As can be seen from the above flow chart, the PBFT algorithm process is as follows:

  1. The client sends a request to the primary node.

  2. The primary node broadcasts requests to other replicas;

  3. All copies execute the request and return the result to the client;

  4. The client waits for 2F +1 different copies to return the same result as the final result.

The implication here is that all nodes are deterministic and that all nodes start from the same state.

First the client sends a request to the master node, and then the classic three-phase protocol kicks in.

Preparatory phase

First, the master node sends a prepared message to all replica nodes. Here the bread contains the message number, view number, and summary of the message. It is important to note that the prepared message does not contain the request, which has two advantages: one is to compress the message size to improve the propagation efficiency, and the other is to decouple the request ordering from the request transmission.

The replica node then verifies that the message is signed correctly, that the view number is consistent, and that the message number meets the waterline requirements. Here comes the waterline mechanism in PBFT. For the sequence number N of the message, it is required to be between the waterline H and H. The significance of waterline is to prevent a failed node from using a large number to consume the number space.

Preparation stage

If the replica node accepts the prepare message, it enters the prepare phase. In the prepare phase, each node sends a prepare message with its ID to the other nodes and also receives prepare messages from the other nodes. The same validity check is performed on the receipt of prepared messages. If authenticated, the prepared message is written to its own message log. A node enters the ready state only when it has at least 2f+1 verified messages.

The commit phase

During the commit phase, each node broadcasts a COMMIT message to tell the other nodes that it is in the ready state. If at least 2F +1 commit messages are collected, the proposal is approved.

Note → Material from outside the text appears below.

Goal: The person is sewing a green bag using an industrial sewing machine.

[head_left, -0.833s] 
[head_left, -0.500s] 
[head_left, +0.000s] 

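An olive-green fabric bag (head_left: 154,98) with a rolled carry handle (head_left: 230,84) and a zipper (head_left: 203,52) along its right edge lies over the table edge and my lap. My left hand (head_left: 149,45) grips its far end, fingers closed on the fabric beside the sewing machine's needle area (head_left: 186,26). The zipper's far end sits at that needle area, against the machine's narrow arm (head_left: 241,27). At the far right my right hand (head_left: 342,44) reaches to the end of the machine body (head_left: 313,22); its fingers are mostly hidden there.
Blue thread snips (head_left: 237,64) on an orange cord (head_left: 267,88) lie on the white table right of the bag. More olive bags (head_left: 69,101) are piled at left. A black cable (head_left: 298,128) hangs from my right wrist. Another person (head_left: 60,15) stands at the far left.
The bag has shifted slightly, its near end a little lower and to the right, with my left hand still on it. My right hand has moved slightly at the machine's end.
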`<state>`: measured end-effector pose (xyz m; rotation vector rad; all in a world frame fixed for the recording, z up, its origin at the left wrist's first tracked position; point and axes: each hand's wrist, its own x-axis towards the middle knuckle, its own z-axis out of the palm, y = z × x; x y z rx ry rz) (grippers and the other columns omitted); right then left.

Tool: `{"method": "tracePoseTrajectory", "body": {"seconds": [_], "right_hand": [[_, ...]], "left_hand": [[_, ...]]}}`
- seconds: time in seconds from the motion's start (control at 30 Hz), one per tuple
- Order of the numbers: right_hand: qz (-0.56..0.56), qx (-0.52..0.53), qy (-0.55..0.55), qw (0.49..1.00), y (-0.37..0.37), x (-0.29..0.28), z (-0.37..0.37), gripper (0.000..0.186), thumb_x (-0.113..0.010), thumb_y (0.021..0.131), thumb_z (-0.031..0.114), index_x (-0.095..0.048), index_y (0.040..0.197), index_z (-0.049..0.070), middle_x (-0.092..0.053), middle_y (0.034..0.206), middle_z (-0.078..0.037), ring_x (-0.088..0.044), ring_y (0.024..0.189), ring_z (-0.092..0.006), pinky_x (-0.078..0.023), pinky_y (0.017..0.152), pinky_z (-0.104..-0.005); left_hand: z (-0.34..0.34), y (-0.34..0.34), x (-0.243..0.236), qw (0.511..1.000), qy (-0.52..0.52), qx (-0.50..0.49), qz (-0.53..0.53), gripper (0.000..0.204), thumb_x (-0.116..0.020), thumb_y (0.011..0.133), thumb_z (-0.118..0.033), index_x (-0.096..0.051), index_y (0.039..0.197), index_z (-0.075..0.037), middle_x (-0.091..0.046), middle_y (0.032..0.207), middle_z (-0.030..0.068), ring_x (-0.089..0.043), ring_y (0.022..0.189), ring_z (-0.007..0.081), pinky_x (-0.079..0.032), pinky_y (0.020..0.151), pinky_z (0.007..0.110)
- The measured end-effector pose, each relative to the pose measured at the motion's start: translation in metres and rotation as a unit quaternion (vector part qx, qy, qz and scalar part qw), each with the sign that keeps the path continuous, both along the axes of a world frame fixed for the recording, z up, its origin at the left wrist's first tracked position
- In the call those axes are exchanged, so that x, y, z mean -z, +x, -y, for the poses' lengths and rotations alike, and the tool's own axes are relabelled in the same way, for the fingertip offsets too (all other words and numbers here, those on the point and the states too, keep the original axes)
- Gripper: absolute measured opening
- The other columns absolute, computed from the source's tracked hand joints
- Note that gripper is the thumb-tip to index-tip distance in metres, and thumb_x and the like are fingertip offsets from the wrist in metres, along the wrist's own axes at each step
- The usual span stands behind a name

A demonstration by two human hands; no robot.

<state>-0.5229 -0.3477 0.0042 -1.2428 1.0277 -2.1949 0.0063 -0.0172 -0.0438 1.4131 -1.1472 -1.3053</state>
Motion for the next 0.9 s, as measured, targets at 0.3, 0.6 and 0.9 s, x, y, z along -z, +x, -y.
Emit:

After the three-phase protocol, each replica node sends a reply to the client, and the replica node discards requests with a timestamp smaller than the reply timestamp to ensure that the request is executed only once.

conclusion

The PBFT consensus algorithm was formally proposed by Castro and Liskov in 1999, and the consensus objects considered in its design are some relatively small messages. To sort the messages, PBFT uses the checkpoint mechanism to move the waterline to process the voting process of multiple messages concurrently. At the same time, PBFT triggers view switching and primary node replacement only when a node does evil or goes offline. This is because the view switching process also requires consensus, which is time-consuming, and the PBFT cannot accept frequent view changes. In addition, to accommodate the water level mechanism, the message for view switching is much larger than the normal message. Because of the above reasons, the DESIGN of PBFT is very complex and inefficient.

However, with the development of technology, the birth of blockchain technology easily solves some problems in the DESIGN of PBFT. In a blockchain, where every message (block) follows each other, the waterline mechanism for concurrent processing is useless, so the waterline mechanism and the checkpoint mechanism that serves it make no sense. Without waterlines and checkpoint, the only thing that gets in the way of view switching is the consensus process of view switching, which is simplified by the fact that blockchain is a consensus ledger. If the nodes switch through the data on the chain to reach a consensus, then the original need to go through the process of online consensus is omitted.

Therefore, a large number of blockchain projects have used improved PBFT as a consensus algorithm, and PBFT, as a representative of Byzantine fault tolerance, is also showing new vitality in the process of continuous optimization.


Ref:

1. Block chain technology guidelines: https://legacy.gitbook.com/book/yeasy/blockchain_guide/details

2.Castro M, Liskov B. Practical Byzantine fault tolerance[C]//OSDI. 1999, 99: 173-186.